Deep reinforcement learning-based longitudinal control strategy for automated vehicles at signalised intersections
Pankaj Kumar, Aditya Mishra, Pranamesh Chakraborty, Subrahmanya Swamy Peruru
TL;DR
This work develops a deep reinforcement learning framework for longitudinal control of autonomous vehicles at signalised intersections, integrating a comprehensive reward function that captures safety (TTC), efficiency (distance headway), amber-light decision-making, and asymmetric acceleration, trained on a blend of real leader-vehicle trajectories and Ornstein–Uhlenbeck simulated trajectories. By implementing both DDPG and SAC, the study demonstrates robust performance in safety, efficiency, and comfort, with DDPG often delivering smoother acceleration profiles. The approach addresses key gaps in SI DRL research, including amber-phase decisions, stop-and-go dynamics, and the use of mixed data for training, and is validated via ECDF comparisons and safety-critical scenario tests. The findings suggest that DRL-based longitudinal control can enhance traffic safety and efficiency at intersections, offering a pathway toward scalable, robust autonomous driving in urban environments, with potential extensions to eco-driving and larger real-world datasets.
Abstract
Developing an autonomous vehicle control strategy for signalised intersections (SI) is one of the challenging tasks due to its inherently complex decision-making process. This study proposes a Deep Reinforcement Learning (DRL) based longitudinal vehicle control strategy at SI. A comprehensive reward function has been formulated with a particular focus on (i) distance headway-based efficiency reward, (ii) decision-making criteria during amber light, and (iii) asymmetric acceleration/ deceleration response, along with the traditional safety and comfort criteria. This reward function has been incorporated with two popular DRL algorithms, Deep Deterministic Policy Gradient (DDPG) and Soft-Actor Critic (SAC), which can handle the continuous action space of acceleration/deceleration.
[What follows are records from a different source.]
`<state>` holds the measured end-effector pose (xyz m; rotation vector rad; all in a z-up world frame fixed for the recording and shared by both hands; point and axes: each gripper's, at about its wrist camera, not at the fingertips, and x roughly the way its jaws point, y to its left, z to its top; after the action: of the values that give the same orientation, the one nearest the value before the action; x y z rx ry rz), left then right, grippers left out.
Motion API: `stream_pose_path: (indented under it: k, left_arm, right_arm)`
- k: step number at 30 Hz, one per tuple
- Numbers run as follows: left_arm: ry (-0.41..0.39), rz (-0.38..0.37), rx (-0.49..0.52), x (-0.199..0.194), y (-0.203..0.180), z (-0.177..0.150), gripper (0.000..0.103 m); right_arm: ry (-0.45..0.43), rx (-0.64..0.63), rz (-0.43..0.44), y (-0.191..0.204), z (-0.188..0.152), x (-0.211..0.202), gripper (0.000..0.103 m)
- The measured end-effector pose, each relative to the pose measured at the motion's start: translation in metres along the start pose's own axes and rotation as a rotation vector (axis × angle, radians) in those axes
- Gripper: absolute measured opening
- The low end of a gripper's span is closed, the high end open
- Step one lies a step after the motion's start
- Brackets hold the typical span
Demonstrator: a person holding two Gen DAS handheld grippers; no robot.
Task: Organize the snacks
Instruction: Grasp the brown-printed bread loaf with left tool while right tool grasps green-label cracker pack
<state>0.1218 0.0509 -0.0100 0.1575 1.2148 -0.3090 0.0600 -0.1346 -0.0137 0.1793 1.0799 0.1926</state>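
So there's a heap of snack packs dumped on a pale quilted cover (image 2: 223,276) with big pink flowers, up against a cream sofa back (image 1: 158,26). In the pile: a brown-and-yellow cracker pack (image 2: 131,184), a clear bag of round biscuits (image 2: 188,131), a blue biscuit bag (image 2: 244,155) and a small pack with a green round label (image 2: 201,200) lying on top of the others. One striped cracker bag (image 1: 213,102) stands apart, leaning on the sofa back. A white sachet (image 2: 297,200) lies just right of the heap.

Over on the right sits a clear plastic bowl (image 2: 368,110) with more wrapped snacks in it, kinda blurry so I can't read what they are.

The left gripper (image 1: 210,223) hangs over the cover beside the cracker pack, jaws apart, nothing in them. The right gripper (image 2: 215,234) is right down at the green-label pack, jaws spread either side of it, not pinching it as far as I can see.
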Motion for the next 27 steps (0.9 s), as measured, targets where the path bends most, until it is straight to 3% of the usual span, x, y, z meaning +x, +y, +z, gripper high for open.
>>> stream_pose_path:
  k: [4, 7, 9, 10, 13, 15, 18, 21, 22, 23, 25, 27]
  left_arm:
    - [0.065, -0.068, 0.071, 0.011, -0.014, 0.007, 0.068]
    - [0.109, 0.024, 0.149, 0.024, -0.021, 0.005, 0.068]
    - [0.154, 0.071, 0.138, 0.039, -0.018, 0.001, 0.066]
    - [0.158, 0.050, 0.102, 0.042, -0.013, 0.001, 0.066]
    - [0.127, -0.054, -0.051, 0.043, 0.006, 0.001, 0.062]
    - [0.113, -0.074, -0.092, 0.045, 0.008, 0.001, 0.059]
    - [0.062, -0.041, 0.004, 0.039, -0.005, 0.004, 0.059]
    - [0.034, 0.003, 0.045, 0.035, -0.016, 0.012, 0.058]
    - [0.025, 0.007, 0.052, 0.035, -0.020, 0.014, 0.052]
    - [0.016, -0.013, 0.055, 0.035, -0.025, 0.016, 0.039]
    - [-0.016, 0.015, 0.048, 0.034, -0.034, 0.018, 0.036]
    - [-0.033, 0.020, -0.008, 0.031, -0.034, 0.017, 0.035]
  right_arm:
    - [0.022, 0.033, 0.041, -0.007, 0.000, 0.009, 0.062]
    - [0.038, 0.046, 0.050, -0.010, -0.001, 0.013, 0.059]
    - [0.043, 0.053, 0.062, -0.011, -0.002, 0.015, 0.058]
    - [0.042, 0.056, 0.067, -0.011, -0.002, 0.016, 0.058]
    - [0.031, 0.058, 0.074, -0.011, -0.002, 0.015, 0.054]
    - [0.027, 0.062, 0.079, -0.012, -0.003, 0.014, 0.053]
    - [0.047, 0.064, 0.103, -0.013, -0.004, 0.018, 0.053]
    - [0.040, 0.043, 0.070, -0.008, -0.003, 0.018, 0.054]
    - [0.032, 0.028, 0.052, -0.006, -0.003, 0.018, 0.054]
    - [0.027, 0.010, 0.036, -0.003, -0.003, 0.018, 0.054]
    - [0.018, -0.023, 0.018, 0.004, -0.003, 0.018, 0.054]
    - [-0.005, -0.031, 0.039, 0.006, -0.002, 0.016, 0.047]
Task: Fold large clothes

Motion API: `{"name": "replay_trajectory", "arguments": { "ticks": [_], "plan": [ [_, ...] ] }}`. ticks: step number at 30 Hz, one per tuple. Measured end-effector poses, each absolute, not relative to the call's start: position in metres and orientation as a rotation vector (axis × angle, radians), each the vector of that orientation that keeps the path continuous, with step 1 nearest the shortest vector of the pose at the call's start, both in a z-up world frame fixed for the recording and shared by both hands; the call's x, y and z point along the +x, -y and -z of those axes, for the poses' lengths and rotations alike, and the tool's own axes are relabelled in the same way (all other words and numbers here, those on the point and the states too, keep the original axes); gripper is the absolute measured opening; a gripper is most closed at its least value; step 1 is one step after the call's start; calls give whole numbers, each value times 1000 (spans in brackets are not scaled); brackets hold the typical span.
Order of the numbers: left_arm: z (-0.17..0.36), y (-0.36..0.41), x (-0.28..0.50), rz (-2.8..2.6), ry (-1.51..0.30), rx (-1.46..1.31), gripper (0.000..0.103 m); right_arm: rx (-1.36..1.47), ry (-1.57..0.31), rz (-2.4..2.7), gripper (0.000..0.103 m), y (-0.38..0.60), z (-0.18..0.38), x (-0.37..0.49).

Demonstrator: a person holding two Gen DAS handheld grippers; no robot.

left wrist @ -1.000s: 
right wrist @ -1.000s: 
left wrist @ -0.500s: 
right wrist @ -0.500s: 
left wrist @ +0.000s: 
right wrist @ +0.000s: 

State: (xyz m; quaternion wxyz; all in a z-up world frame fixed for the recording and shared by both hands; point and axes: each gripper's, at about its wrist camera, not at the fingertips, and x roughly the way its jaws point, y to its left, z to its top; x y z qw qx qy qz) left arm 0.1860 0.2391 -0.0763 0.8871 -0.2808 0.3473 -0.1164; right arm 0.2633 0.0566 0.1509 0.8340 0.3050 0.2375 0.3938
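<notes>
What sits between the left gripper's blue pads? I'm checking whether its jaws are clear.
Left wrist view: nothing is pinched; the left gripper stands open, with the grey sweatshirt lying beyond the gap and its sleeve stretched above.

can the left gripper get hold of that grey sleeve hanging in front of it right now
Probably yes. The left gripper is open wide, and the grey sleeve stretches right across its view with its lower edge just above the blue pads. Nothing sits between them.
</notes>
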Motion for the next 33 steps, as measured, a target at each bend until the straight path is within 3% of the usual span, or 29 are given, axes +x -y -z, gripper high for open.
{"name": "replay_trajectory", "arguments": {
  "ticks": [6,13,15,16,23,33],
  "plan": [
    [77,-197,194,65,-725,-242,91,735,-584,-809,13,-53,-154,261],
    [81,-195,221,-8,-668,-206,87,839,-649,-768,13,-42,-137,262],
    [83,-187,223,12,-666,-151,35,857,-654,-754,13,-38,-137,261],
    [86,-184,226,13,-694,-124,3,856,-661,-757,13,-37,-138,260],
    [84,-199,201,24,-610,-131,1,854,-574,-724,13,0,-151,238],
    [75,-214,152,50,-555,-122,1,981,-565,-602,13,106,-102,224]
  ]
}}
The proposed models have been trained on the combination of real-world leader vehicle (LV) trajectories and simulated trajectories generated using the Ornstein-Uhlenbeck (OU) process. The overall performance of the proposed models has been tested using Cumulative Distribution Function (CDF) plots and compared with the real-world trajectory data. The results show that the RL models successfully maintain lower distance headway (i.e., higher efficiency) and jerk compared to human-driven vehicles without compromising safety. Further, to assess the robustness of the proposed models, we evaluated the model performance on diverse safety-critical scenarios, in terms of car-following and traffic signal compliance. Both DDPG and SAC models successfully handled the critical scenarios, while the DDPG model showed smoother action profiles compared to the SAC model. Overall, the results confirm that DRL-based longitudinal vehicle control strategy at SI can help to improve traffic safety, efficiency, and comfort.